**WORK INSTRUCTION**
Please output the section of the listing below that opens with the line containing "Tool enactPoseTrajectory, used" and closes with the line containing "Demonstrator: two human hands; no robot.", exactly and with nothing else.

-- EXERCISE DATA follows --

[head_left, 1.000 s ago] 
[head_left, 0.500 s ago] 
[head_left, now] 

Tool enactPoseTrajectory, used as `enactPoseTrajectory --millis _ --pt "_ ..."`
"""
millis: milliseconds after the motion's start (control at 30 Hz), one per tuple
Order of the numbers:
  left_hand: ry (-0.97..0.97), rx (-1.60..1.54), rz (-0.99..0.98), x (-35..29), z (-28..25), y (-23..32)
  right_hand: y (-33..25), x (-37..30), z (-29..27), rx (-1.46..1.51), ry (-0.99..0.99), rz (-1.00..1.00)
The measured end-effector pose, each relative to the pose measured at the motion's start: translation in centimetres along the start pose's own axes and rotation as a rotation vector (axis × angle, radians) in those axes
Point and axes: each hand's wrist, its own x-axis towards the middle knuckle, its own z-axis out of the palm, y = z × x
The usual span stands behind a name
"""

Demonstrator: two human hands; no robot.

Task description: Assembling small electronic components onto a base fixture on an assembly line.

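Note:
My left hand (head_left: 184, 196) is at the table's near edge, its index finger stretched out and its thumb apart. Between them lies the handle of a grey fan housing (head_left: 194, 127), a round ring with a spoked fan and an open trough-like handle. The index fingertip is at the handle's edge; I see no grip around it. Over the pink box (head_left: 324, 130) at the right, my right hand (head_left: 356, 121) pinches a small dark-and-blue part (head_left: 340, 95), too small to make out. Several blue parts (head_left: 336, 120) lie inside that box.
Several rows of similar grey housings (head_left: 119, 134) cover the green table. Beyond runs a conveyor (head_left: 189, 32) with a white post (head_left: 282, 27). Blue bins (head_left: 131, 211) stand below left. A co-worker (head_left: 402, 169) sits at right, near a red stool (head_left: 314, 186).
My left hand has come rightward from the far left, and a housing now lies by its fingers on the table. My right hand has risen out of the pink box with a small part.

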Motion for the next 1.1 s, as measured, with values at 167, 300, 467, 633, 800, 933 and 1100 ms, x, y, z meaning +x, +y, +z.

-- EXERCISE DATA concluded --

**YOUR RESPONSE**
Tool enactPoseTrajectory, used as `enactPoseTrajectory --millis _ --pt "_ ..."`
"""
millis: milliseconds after the motion's start (control at 30 Hz), one per tuple
Order of the numbers:
  left_hand: ry (-0.97..0.97), rx (-1.60..1.54), rz (-0.99..0.98), x (-35..29), z (-28..25), y (-23..32)
  right_hand: y (-33..25), x (-37..30), z (-29..27), rx (-1.46..1.51), ry (-0.99..0.99), rz (-1.00..1.00)
The measured end-effector pose, each relative to the pose measured at the motion's start: translation in centimetres along the start pose's own axes and rotation as a rotation vector (axis × angle, radians) in those axes
Point and axes: each hand's wrist, its own x-axis towards the middle knuckle, its own z-axis out of the palm, y = z × x
The usual span stands behind a name
"""

Demonstrator: two human hands; no robot.

The exercise is done, and nothing more is needed.